Example: Connection Test Success
If the test fails, verify your settings:
- Tenant URL
  Example: https://api.sso.dynatrace.com/idm/public/scim/<YOUR_ACCOUNT_ID>/v2
- Secret Token
  You created this earlier in the Get a secret token procedure.
Example: Connection Test Failure

Configure group mappings optional

Do this if you need to provision only certain groups in Dynatrace.

In Azure Active Directory with your application selected

On the Provisioning page, expand Mappings.

Example: Expand 'Mappings'
Select Synchronize Azure Active Directory Groups to customappsso.

Example: Select 'Synchronize Azure Active Directory Groups to customappsso'
Select Source Object Scope.

Example: Select 'Source Object Scope'
Select Add scoping filter.

Example: Select 'Add scoping filter'
Select Add New Scoping Clause if needed.
For instance, to filter only groups with names starting with a given prefix:

Example: Select 'Add New Scoping Clause'
Select OK on the Add Scoping Filter screen.
Select OK on the Source Object Scope screen.
You can leave all Target Object Actions selected.
Dynatrace SCIM supports all of these actions.
Set Attribute Mappings as follows:

Azure Active Directory Attribute customappsso Attribute
displayName
displayName
objectId
externalId
members
members

Example: Set 'Attribute Mappings'
Select Save on the Attribute Mapping screen.

Example: Save 'Attribute Mappings'

Azure Active Directory Attribute	customappsso Attribute
`displayName`	`displayName`
`objectId`	`externalId`
`members`	`members`

Configure user mappings

We require that you limit the scope of users that are provisioned by SCIM to those with matching email domains to prevent your SCIM requests from being rejected.

To create a filtering rule for users

On the Provisioning page, expand Mappings.

Example: Expand 'Mappings'
Select Synchronize Azure Active Directory Users to customappsso.

Example: Select 'Synchronize Azure Active Directory Users to customappsso'
Select Source Object Scope.

Example: Select 'Source Object Scope'
Select Add scoping filter.

Example: Select 'Add scoping filter'
Select Add New Scoping Clause:
- Target Attribute: mail
- Operator: ENDS_WITH
- Value: @<YOUR_DOMAIN> (for example, @example.com)
Example: Create 'New Scoping Clause'

Please keep in mind that subdomains should be verified for the account separately. Therefore, the @ in the domain string is required and will guarantee that your requests won't be rejected due to an invalid user domain.
Select OK on the Add Scoping Filter screen.
Select OK on the Source Object Scope screen.
You can leave all Target Object Actions selected.
Dynatrace SCIM supports all of these actions.

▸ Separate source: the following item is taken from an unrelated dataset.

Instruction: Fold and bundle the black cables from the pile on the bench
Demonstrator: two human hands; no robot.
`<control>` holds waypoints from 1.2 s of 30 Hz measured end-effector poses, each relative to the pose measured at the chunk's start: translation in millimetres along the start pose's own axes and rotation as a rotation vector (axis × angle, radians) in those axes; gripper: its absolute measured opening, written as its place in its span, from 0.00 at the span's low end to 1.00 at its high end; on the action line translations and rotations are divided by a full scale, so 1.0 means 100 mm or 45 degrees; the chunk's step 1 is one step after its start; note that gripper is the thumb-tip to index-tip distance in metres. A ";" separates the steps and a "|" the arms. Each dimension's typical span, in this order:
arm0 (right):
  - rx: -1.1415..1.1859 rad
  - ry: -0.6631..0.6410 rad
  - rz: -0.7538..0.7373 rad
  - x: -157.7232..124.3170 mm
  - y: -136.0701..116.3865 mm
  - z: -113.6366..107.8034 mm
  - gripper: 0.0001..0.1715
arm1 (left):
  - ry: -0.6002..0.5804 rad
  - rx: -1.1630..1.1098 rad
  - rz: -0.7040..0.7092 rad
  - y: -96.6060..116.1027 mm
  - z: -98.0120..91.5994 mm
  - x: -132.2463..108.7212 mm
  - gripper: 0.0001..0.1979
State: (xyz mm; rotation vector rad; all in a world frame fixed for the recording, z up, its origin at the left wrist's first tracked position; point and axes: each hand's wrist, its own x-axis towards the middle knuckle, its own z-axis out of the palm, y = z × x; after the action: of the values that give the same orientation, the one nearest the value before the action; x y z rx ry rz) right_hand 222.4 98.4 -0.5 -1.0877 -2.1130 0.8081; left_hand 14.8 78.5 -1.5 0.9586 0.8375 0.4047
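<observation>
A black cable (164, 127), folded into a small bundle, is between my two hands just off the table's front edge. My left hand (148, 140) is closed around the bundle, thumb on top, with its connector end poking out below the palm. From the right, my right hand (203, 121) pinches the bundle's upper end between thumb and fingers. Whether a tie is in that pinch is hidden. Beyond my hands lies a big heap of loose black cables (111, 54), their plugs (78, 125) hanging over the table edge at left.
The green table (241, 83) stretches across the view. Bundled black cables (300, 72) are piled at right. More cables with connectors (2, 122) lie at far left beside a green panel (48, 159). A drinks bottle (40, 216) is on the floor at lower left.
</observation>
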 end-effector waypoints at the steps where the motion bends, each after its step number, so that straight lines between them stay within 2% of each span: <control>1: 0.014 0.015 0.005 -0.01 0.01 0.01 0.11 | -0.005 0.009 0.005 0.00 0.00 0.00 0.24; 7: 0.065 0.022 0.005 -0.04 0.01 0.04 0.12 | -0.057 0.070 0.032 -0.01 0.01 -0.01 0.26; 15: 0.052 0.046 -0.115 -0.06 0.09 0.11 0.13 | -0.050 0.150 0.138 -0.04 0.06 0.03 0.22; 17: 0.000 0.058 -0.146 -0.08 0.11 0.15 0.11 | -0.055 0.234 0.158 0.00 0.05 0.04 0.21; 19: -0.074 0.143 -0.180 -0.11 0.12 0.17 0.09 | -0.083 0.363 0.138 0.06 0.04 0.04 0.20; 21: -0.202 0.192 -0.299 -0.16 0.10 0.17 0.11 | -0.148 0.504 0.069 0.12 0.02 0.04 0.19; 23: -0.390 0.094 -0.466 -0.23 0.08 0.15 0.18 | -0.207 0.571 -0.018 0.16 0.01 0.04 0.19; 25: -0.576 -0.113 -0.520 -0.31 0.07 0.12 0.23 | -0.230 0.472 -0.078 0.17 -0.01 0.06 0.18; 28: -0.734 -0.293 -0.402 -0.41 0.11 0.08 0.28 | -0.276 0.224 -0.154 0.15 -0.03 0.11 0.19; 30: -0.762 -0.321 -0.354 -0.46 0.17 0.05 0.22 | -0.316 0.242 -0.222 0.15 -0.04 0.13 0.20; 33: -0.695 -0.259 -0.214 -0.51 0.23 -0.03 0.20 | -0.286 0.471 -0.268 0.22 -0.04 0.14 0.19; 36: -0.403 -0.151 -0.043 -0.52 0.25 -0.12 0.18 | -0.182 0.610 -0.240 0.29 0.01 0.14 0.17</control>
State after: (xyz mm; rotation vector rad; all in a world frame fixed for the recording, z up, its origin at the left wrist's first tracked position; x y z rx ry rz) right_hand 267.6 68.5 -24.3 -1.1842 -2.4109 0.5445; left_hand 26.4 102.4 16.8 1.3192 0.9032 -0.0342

Limit Attribute Mappings to the following:

Azure Active Directory Attribute	customappsso Attribute
`userPrincipalName`	`userName`
`Switch([IsSoftDeleted],,"False","True","True","False")`	`active`
`displayName`	`displayName`
`givenName`	`name.givenName`
`surname`	`name.familyName`

Example: Set 'Attribute Mappings'

Select Show advanced options check box in Attribute Mappings and click on Edit attribute list for customappsso.

Example: Show 'advanced options'
If not selected, select Primary Key and Required for id and select Required for userName.

Example: Edit 'Attribute List'
Select Save on the Edit Attribute List.
Select Save on the Attribute Mapping screen.

Example: Save 'Attribute Mappings'

Assign users and groups

To assign users or groups to your application and send them via SCIM to Dynatrace

In the Manage section on the left, select Users and groups and then select Add user.
Example: Select 'Add user'
Select Users and groups in the next window and select groups or users you want to sync.
Example: 'Add Assignment'

Enable SCIM

To enable SCIM provisioning

Go to the Settings section at the bottom of Provisioning screen.
In Scope, select Sync only assigned users and groups.
Turn Provisioning Status on.
Example: Turn 'Provisioning Status' on

In Azure, the initial sync takes longer than subsequent syncs, which occur approximately every 40 minutes as long as the service is running.